Nachdem das Chemnitzer Tageblatt als eines der ersten Medien über die geplante Ausgangssperre, die ab Montag (30. November) in weiten Teilen von Sachsen gelten soll, berichtet hat, kritisierten mehrere Leser, eine solche Ausgangssperre sei doch nicht geplant. Allenfalls könne es zu lokalen Beschränkungen kommen – nämlich überall dort, wo der sogenannte Inzidenzwert 200 überschreitet. Mittlerweile gehört dazu im Übrigen das gesamte Gebiet des Freistaates Sachsen, mit Ausnahme von Leipzig und dem Landkreis Leipzig (Gerüchten zufolge soll vor allem die Stadt Leipzig zurückhaltend bei der Durchführung von Corona-Tests sein, weshalb die dortigen Werte immer etwas unter dem Landesschnitt liegen). In diesen Gebieten – also etwa 80 Prozent des Freistaates – gilt die sogenannte Ausgangsbeschränkung, das grundlose Verweilen im öffentlichen Raum ist verboten, nur etwa Wege zum Einkaufen oder zur Arbeit dürfen zurückgelegt werden. Befristet ist diese Verordnung, die im Wortlaut noch nicht veröffentlicht ist, zunächst bis zum 28. Dezember, eine Fortsetzung ist aber nicht unwahrscheinlich.
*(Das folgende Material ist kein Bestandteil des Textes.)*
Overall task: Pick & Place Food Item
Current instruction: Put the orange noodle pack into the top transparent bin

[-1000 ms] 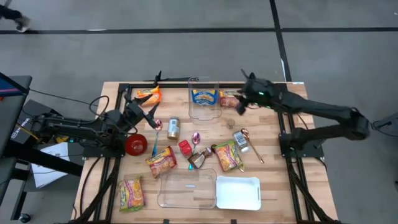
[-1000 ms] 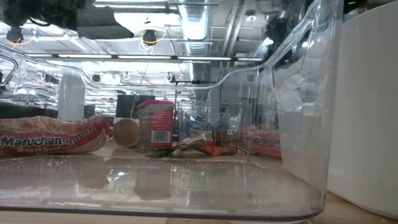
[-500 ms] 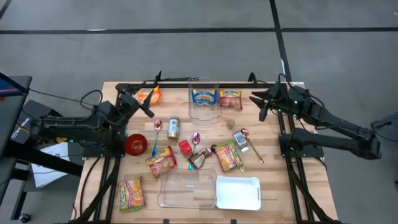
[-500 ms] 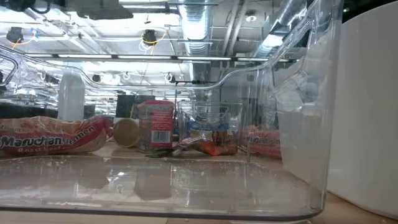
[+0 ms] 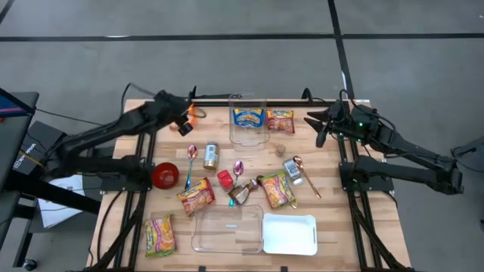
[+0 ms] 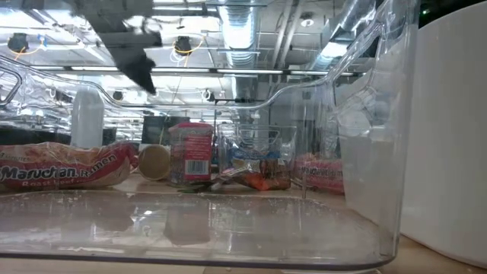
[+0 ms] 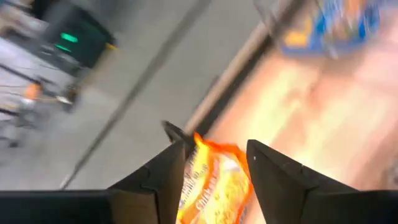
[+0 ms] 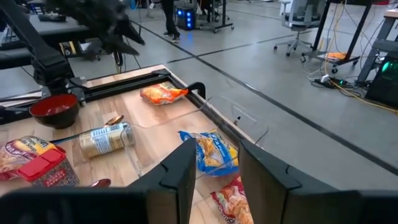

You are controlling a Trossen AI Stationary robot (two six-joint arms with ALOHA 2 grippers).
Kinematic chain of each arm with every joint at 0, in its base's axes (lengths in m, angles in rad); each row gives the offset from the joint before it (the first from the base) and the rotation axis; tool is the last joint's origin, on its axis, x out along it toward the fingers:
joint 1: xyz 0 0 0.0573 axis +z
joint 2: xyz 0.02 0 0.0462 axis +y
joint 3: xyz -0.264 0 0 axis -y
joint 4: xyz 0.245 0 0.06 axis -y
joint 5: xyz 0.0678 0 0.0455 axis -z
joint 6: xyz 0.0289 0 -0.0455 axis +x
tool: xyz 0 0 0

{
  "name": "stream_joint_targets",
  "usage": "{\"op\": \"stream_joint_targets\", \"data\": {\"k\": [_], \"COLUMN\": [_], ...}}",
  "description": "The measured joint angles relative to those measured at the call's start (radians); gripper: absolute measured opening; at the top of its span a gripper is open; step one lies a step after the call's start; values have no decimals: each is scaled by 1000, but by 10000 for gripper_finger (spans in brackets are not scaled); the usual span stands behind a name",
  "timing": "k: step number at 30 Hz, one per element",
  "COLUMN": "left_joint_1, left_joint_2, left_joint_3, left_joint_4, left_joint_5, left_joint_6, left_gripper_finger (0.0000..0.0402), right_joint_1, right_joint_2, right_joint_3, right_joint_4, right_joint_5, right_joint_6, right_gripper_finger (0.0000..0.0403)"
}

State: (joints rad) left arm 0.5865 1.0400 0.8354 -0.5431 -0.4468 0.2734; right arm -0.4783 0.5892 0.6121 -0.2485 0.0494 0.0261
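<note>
Risk entry: I had the left gripper (image 5: 184, 119) in the high view's upper left, jaws parted astride but not gripping the orange snack bag (image 7: 214, 183); closing off-centre risked pinching one crinkly corner and dropping it.

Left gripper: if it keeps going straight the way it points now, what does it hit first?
Most likely the orange snack bag, which sits between the open fingers of the left gripper near the table's far-left corner. Depth is unclear, so contact may not be immediate.
</note>
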Motion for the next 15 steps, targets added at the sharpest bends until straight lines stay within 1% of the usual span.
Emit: {"op": "stream_joint_targets", "data": {"k": [2, 4, 6, 9, 11, 13, 15], "left_joint_1": [69, 135, 203, 301, 351, 380, 386], "left_joint_2": [71, 139, 208, 304, 362, 403, 434], "left_joint_3": [24, 51, 87, 151, 189, 205, 211], "left_joint_4": [-14, -29, -43, -101, -138, -154, -160], "left_joint_5": [76, 100, 112, 179, 235, 267, 273], "left_joint_6": [57, 86, 82, 24, 26, 109, 199], "left_gripper_finger": [155, 153, 156, 162, 164, 165, 164], "right_joint_1": [0, 0, 0, 0, 0, 0, 0], "right_joint_2": [0, 0, 0, 0, 0, 0, 0], "right_joint_3": [0, 0, 0, 0, 0, 0, 0], "right_joint_4": [-7, -12, -21, -33, -34, -34, -34], "right_joint_5": [0, 0, 0, -1, -1, -1, -2], "right_joint_6": [0, 1, 9, 19, 19, 19, 18], "right_gripper_finger": [114, 114, 114, 114, 114, 114, 114]}}
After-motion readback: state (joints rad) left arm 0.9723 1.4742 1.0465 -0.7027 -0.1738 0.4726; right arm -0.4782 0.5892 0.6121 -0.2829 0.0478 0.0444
Den Kritikern sei deshalb entgegnet: Ob die Ausgangssperre nun Ausgangsbeschränkung heißt, ist so irrelevant, wie die Unterstützung linksextremer Gruppen durch die Bundesregierung als „Demokratieförderunggesetz“ zu bezeichnen. Wenn die Freiheit der Bürger in der Form eingeschränkt wird, dass sie ihr Haus nicht mehr verlassen dürfen, ohne sich gegenüber der Polizei oder den Ordnungsämtern dafür zu rechtfertigen (und im Zweifel sanktioniert werden), ist dies eine faktische Ausgangssperre. Punkt.